* WORK ITEM *
I need every line that includes the word "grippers" copied from the material.

* RECORDED INFORMATION *
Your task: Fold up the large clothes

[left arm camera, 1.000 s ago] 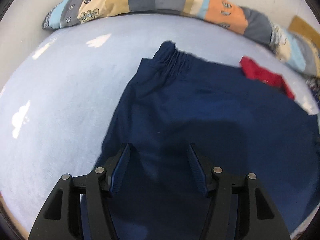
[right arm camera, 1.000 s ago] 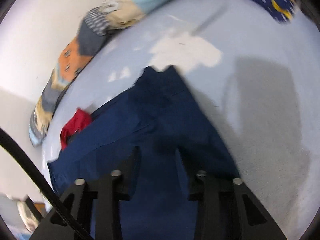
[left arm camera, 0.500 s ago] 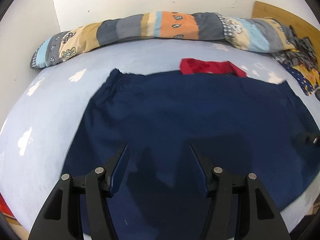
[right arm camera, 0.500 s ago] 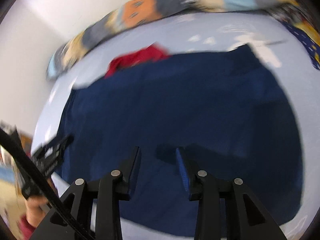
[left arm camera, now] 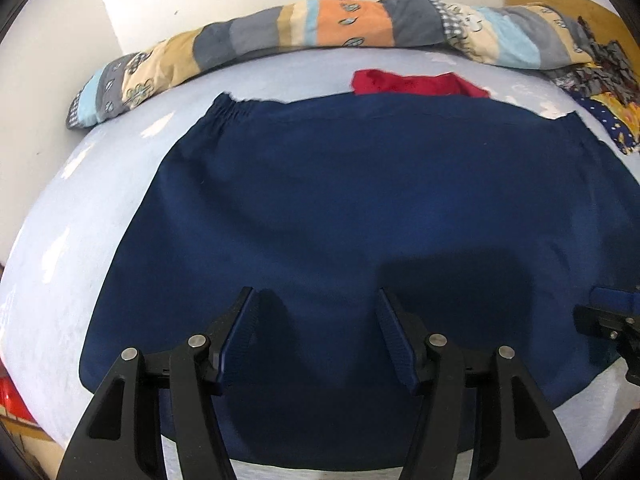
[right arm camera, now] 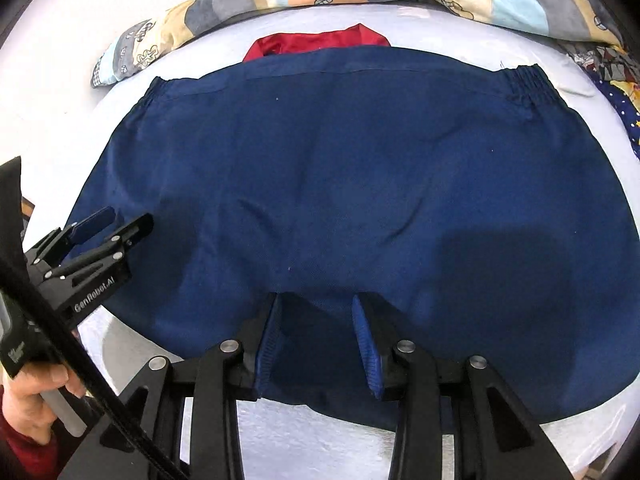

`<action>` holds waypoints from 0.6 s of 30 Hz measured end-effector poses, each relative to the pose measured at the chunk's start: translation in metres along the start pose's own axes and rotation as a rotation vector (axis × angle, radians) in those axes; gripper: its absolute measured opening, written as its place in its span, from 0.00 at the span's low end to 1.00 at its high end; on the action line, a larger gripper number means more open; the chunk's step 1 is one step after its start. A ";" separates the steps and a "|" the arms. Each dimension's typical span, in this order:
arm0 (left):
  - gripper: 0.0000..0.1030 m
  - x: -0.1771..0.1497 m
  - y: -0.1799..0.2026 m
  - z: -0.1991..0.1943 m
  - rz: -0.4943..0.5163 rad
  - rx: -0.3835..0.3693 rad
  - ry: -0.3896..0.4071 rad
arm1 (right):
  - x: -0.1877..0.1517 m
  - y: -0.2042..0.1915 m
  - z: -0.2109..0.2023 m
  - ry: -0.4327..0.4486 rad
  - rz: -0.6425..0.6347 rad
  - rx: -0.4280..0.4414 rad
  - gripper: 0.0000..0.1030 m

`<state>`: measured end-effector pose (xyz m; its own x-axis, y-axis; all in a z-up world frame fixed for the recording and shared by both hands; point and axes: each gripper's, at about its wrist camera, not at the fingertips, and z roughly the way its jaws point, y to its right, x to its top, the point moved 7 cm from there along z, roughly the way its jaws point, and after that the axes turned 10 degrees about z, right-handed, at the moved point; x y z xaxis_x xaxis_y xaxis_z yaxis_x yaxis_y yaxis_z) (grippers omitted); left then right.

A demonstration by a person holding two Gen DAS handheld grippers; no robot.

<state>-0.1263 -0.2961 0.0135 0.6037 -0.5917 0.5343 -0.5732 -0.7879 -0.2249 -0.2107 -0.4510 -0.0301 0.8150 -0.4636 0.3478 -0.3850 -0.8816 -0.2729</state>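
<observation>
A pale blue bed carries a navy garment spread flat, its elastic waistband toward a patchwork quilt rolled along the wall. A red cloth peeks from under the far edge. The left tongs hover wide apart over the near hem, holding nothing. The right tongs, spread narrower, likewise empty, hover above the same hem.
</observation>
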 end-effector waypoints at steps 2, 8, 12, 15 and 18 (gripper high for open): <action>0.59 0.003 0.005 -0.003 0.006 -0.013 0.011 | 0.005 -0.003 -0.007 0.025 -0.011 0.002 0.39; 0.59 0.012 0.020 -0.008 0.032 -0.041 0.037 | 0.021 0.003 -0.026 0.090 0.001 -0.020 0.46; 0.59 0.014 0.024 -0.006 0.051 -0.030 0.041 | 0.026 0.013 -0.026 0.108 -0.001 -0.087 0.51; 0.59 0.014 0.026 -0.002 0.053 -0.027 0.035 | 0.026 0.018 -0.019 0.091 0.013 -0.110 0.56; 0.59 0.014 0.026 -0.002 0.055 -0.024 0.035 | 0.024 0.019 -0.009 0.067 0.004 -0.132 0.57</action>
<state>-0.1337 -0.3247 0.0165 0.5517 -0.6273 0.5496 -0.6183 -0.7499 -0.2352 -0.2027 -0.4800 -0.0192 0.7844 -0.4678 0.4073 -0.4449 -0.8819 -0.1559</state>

* ANSWER SPACE *
`<state>`: measured end-effector pose (xyz m; its own x-axis, y-axis; all in a z-up world frame fixed for the recording and shared by both hands; point and axes: each gripper's, at about its wrist camera, not at the fingertips, and z roughly the way its jaws point, y to its right, x to its top, the point moved 7 cm from there along z, roughly the way its jaws point, and after that the axes turned 10 degrees about z, right-handed, at the moved point; x y z xaxis_x xaxis_y xaxis_z yaxis_x yaxis_y yaxis_z) (grippers omitted); left then right.
A demonstration by a person holding two Gen DAS handheld grippers; no robot.

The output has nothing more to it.